Activity: Throughout the listing below, copy each line containing "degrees".

Records to process:
BEGIN

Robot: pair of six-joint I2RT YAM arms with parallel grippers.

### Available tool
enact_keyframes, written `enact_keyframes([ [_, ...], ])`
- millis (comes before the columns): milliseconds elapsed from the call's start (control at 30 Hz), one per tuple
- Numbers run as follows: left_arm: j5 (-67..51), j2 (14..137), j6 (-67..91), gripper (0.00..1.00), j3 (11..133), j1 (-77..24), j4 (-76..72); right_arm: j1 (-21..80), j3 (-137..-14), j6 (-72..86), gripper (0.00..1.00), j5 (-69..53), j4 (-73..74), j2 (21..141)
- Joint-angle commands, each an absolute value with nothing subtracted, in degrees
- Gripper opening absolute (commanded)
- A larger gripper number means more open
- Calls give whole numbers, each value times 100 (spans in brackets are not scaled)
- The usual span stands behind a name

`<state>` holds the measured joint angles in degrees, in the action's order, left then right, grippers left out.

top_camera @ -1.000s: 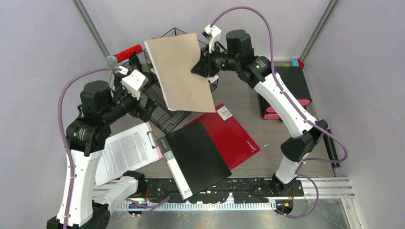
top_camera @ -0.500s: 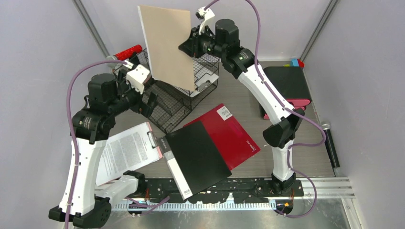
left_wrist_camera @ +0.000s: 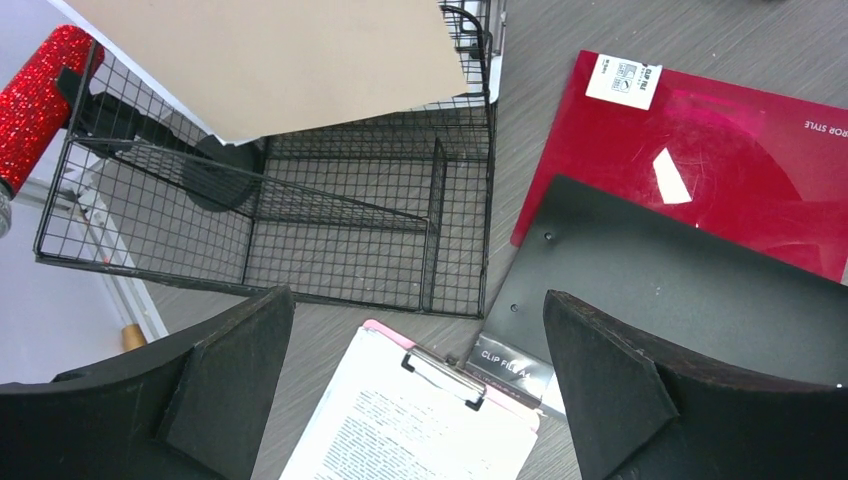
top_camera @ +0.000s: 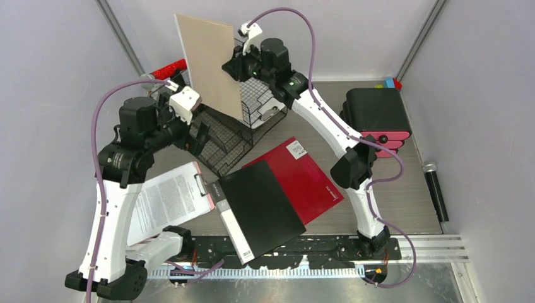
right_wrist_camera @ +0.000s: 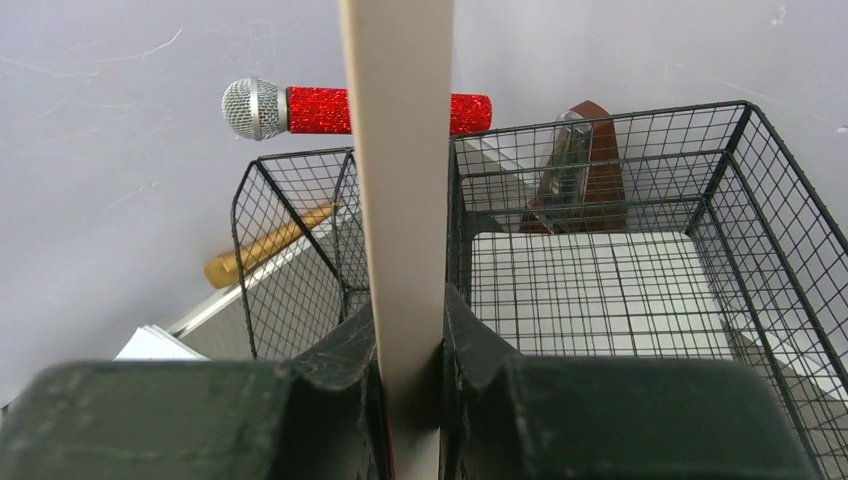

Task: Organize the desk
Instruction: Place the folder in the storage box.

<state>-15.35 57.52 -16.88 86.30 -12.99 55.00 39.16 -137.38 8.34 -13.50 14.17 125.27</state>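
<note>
My right pincer (right_wrist_camera: 410,335) clamps one edge of the tan board (right_wrist_camera: 400,150), seemingly stiff and light, prone to swinging.

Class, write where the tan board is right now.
In the top view the tan board stands on edge at the far left-centre, clamped in the right jaws, over the black wire rack.

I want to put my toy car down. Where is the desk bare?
The biggest bare patch of desk lies at the near right, between the red folder, the drawer unit and the black microphone. The left and middle are crowded: wire rack, clipboard and black clip file overlapping the red folder.
</note>
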Motion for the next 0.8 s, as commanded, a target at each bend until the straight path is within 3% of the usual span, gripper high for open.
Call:
enact_keyframes([
  [0, -1757, 5775, -1749, 100, 8599, -1266, 5228, 3924, -13995, 732, 0, -956, 135, 12516],
  [233, -1920, 5818, -1889, 100, 8380, -1266, 5037, 4040, -12624, 227, 0, -602, -1599, 12506],
  [767, -2186, 5681, -2026, 100, 7971, -1268, 4902, 4427, -12077, -155, 0, 224, -1927, 12839],
])
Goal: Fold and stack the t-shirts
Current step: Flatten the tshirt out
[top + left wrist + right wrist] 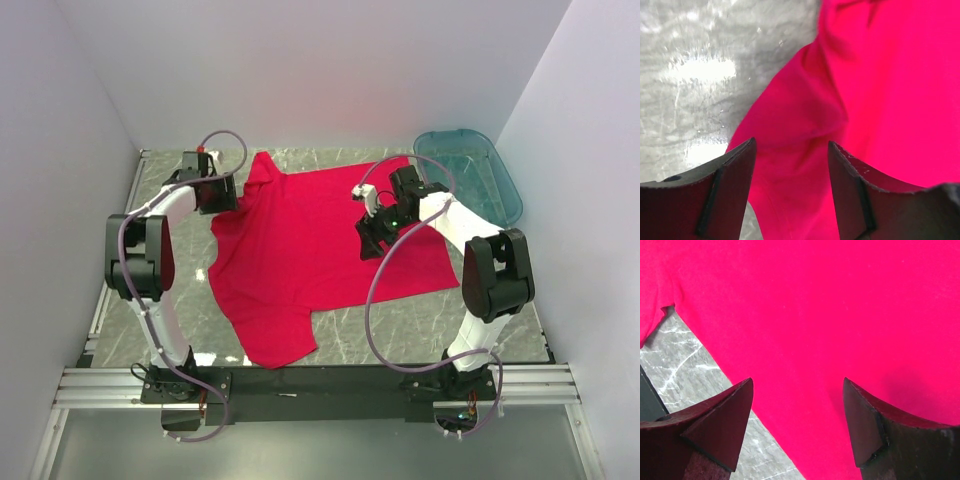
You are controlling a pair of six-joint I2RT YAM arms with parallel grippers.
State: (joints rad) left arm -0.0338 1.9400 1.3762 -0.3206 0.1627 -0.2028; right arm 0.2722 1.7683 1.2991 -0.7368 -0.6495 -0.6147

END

Exercise answer:
- Joint-angle commands, each an absolute value with nothing subtracted, in degrees
`<state>` holds the measured joint angles in degrees, in the action's order, left then right, grippers left out.

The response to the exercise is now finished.